Mobilizados contra a
extinção do registro profissional, artistas e demais trabalhadores do setor
cultural
Na manhã deste sábado, 07 de abril de
2018, parte dos artistas da capital pernambucana, estiveram em frente ao Teatro
de Santa Isabel, em um mobilização contra a extinção do registro profissional,
artistas e demais trabalhadores do setor cultural. Em todo pais foi iniciada
uma campanha onde grandes nomes do teatro e da televisão também se envolveram diretamente. Nesta mobilização, nomes como Fernando Poloni Rybka, Amanda Pegado, Marilia Linhares, Bruna Justino, Miguel Taveira, Leonardo Alves, Thalita Gadêlha Taveira,Emanuel David DLúcard, Taveira Junior, Alexandre Sampaio, Hilda Torres, Angelis Nardelli, Diogenes D. Lima, Marcia Cruz, Ju Torres, Silvinha Góes,Luciana Ccanti, Luciana Raposo e Normando Roberto Santos, se fizeram presentes.

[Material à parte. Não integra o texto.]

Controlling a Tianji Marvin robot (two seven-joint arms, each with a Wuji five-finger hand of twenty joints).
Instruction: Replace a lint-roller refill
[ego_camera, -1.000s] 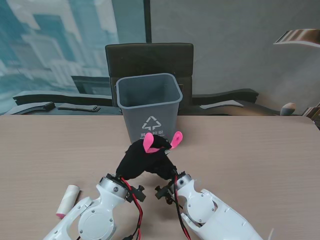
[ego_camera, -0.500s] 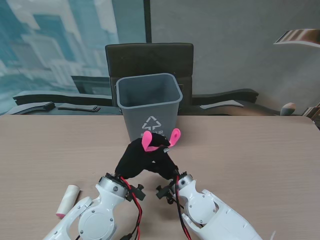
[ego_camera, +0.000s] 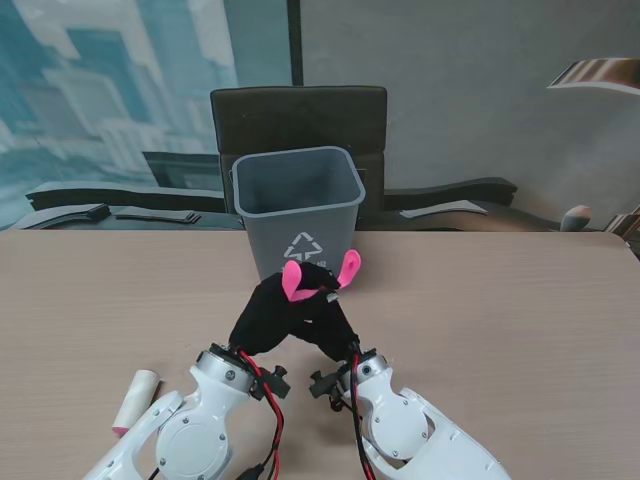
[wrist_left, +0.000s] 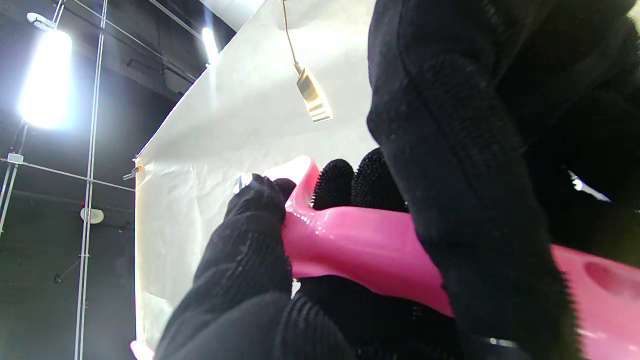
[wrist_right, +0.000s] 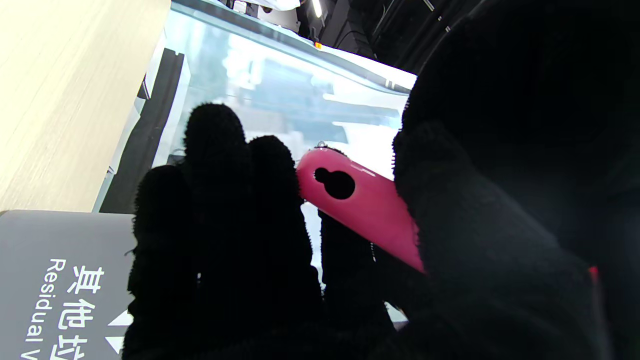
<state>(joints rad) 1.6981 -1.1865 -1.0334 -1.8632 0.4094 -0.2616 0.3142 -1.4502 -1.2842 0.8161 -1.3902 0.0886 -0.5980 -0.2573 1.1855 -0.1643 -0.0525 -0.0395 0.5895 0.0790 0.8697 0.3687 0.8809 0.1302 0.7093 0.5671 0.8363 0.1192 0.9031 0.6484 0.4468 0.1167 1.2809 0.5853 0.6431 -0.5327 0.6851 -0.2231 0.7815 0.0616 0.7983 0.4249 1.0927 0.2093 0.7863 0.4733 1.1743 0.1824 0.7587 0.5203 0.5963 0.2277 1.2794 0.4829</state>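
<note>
Two black-gloved hands meet at the lower middle of the stand view, raised over the pale wood-grain table (ego_camera: 500, 300). The left hand (ego_camera: 262, 318) and right hand (ego_camera: 325, 325) both have their fingers curled tight around the pink lint-roller handle (ego_camera: 296, 281), whose two pink ends stick up out of the gloves; the right wrist view shows its end with a keyhole-shaped hanging hole. At the lower left of the frame, well apart from the hands, a white refill roll (ego_camera: 135, 399) with a pink end lies on the table. Farther up, at the middle of the frame, stands a grey bin (ego_camera: 298, 215) with a recycling mark. Behind it are a dark chair back (ego_camera: 298, 115), a city-view window (ego_camera: 120, 90) at upper left, and a grey wall (ego_camera: 470, 90) at upper right.
</note>
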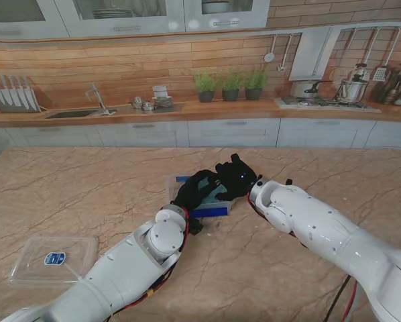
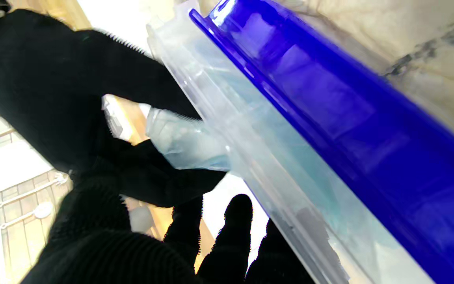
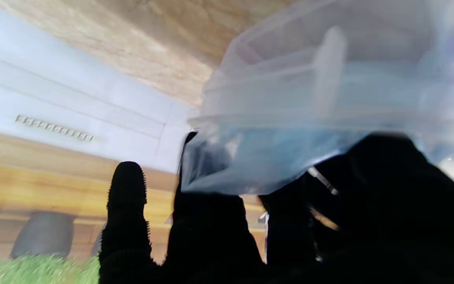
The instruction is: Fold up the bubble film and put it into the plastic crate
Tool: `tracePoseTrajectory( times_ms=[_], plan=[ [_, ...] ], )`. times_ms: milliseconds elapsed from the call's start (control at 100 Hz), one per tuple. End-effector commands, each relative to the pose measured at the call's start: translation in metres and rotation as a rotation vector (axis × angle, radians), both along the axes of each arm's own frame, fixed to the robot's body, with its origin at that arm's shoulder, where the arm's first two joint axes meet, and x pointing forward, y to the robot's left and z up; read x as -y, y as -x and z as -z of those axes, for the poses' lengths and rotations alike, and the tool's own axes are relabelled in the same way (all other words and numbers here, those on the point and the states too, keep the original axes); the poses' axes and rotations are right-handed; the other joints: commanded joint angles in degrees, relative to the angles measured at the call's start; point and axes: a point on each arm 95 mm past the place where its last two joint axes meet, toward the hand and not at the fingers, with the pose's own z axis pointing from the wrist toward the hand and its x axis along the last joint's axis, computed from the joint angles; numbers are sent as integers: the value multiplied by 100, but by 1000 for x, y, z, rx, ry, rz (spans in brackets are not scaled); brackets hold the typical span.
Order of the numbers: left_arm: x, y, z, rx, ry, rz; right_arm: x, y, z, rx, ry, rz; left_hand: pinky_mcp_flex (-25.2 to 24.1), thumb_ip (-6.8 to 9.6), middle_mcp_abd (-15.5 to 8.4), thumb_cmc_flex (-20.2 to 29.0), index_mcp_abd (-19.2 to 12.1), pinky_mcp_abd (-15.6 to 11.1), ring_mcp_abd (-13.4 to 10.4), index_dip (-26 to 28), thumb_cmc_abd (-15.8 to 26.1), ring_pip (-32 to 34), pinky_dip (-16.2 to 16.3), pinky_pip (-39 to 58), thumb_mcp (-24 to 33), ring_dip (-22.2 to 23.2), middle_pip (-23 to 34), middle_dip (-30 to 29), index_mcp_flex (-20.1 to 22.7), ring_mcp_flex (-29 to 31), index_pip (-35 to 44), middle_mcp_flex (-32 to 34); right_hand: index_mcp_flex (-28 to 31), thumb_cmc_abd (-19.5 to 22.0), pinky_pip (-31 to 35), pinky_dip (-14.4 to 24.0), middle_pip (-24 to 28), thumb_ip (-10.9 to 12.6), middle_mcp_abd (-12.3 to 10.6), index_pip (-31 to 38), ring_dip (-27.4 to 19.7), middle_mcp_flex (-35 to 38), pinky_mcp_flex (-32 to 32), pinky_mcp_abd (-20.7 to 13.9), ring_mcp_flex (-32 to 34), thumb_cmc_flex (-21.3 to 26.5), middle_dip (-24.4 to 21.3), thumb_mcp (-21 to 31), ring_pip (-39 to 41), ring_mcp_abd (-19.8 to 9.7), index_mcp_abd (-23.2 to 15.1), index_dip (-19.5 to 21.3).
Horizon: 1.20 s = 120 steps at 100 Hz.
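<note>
Marble table point(image 1: 86, 201): both hands, left hand point(image 1: 195, 190) and right hand point(image 1: 235, 177), have fingers closed on the bubble film point(image 1: 217, 192) over the plastic crate point(image 1: 212, 210) at 12 o'clock; you're handling light, floppy, slippery film, so pinch its folded edge.

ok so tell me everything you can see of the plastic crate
The plastic crate is a small clear, see-through box with blue edges, likely handles or clips, along its near and far sides. It sits upright on the marble table, about mid-table, just ahead of both arms. Pale blue bubble film lies in it and bulges past its rim. The left hand and right hand, both in black gloves, reach into it from above, covering most of its opening.
</note>
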Motion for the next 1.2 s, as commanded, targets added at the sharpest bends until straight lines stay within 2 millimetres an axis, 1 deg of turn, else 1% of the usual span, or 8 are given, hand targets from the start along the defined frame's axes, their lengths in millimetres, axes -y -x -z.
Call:
tracePoseTrajectory(
  times_ms=[0,330,510,720,850,1010,1070,1190],
  plan=[
    [-5,10,20,-59,-23,-8,2,-4,-12,39,-15,9,-54,275,-7,321,124,11,91,39,257,-38,-123,-166,316,-48,-73,-8,58,-195,155,-249,-73,241,-33,31,-11,247,321,3,-50,-71,20,105,-268,-187,8,-174,-142,493,174,55],
    [-4,11,22,-76,-42,-2,16,-1,-23,85,-69,82,-17,325,-72,696,81,-22,-13,37,145,-102,-156,-235,597,56,-272,-92,123,-196,157,-262,-199,283,394,212,70,322,340,-57,51,-67,212,-21,-135,-126,40,-366,119,487,235,48],
    [-4,10,24,-73,-72,5,27,3,-26,108,-116,151,-19,206,-119,959,-75,-25,-33,117,-2,-72,-93,-133,1015,170,-348,-100,175,-181,299,-254,-257,279,872,362,270,349,406,-64,229,16,383,-125,13,-95,120,-404,527,528,325,42],
    [-4,9,25,-73,-87,3,37,9,-27,108,-166,253,-5,118,-131,1415,-123,-18,-34,156,-69,-27,-55,-60,1303,189,-333,-83,303,-150,390,-250,183,173,1834,634,1171,313,584,-100,931,546,621,-268,389,-54,581,-420,1983,745,873,-15],
    [-3,9,25,-74,-101,4,38,11,-22,80,-187,294,-34,-1,-109,1853,-122,25,2,188,-76,85,36,117,1326,193,-297,-76,375,-133,488,-246,489,121,2386,824,1849,288,636,-82,1481,864,845,-407,656,43,1096,-422,3037,739,929,20],
    [-2,8,26,-70,-124,7,34,10,-14,21,-217,317,-26,40,45,2357,4,50,-33,181,-135,228,158,371,1358,141,-260,-109,475,-74,541,-250,799,141,2579,890,2034,321,538,85,1674,1121,1016,-466,885,621,1361,-559,3347,623,331,108],
    [-2,8,27,-68,-129,8,32,10,-12,6,-222,316,-33,52,81,2429,19,68,-36,181,-147,245,178,413,1371,104,-271,-120,479,-61,546,-253,789,-57,2578,894,1999,173,534,677,1691,1142,1019,-470,888,934,1393,-478,3339,622,-11,-519],
    [-2,8,27,-67,-132,7,25,9,-9,-19,-229,293,-44,46,95,2392,41,63,-46,175,-149,276,207,480,1318,27,-283,-133,451,-57,540,-257,863,-342,2572,893,1940,-94,516,1439,1661,1237,1074,-485,949,1111,1356,148,3296,622,-541,-1022]
  ],
)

Em sua rede social, o Ator e Jornalista Leidson Ferraz, frizou. “Estamos atentos e não podemos deixar que mais um retrocesso aconteça neste país: o descrédito à regulamentação do ARTISTA PROFISSIONAL. Este é um direito nosso e que não pode ser desconsiderado. A votação no STF será dia 26 deste mês e precisamos bradar aos quatro ventos que estão querendo nos desrespeitar! Assine a petição em anexo (basta colocar o seu e-mail, é rapidinho) e compartilhe-a, chamando a atenção de todos da sua rede social. Somos artistas e temos direitos trabalhistas conquistados há décadas! A não regulamentação da DRT é um descaso com nossa atividade e um tremendo absurdo!.”
ENTENDA A ADPF 183 E 293.
Tudo teve inicio quando a Procuradoria Geral
da República (PGR) passou a alegar que a atividade de artistas, técnicos em
espetáculos e músicos não se tratam de profissão, mas sim de livre manifestação
artística. "No dia 26 de abril, o futuro profissional de diversos
trabalhadores da cultura, estará nas mãos do Supremo Tribunal Federal. Será
julgada uma ação, de natureza constitucional, para definir critérios de
regulamentação de diversas profissões vinculadas à cultura", diz texto da
petição "Não à ADPF 183 e 293", realizada através do Avaaz (CLIQUE AQUI). "Em reação, entidades
representativas dos diversos seguimentos de trabalhadores da arte, reuniram-se
em São Paulo, para discutir estratégias de enfrentamento com o objetivo de
garantir a valorização profissional em um mercado hostil que já marginaliza a
vida de diversos artistas em uma árdua relação de desigualdade", segue o
texto, destacando que, fruto da organização e mobilização da categoria, o reconhecimento
da profissão de artista está garantido pela Lei n° 6.533/78 e dos músicos, pela
Lei 3.857/60. "Hoje, a atual controvérsia nasce na alegação da
Procuradoria-Geral da República é de que estas leis contém vícios de
inconstitucionalidade, na medida em que estabelecem a necessidade de diploma ou
de certificado de capacitação para registro profissional do Artista", diz
a categoria, alegando que "é justamente nesse ponto que surge o
retrocesso". Segundo o manifesto, "a livre manifestação artística não
deve ser confundida com o exercício profissional da arte, quando existe uma
relação de trabalho". Para a categoria, colocar ambos os casos no mesmo
patamar "colabora para a marginalização de profissionais que exercem a
arte como meio de vida, dando tratamento igualitário para situações
completamente diversas". "Quem nunca sofreu preconceito por assumir a
arte como uma profissão? Durante quase 50 anos, Artistas e Técnicos, lutam por
essa declaração de legitimidade, por um atestado de não marginalidade, pois o
exercício artístico profissional, durante muito tempo, é vítima de preconceitos
ligados a vadiagem, prostituição, informalidade, entre outros",
argumentam, reforçando que a falta do registro profissional dificultará o
acesso a benefícios como aposentadorias, auxílios-doença e maternidade.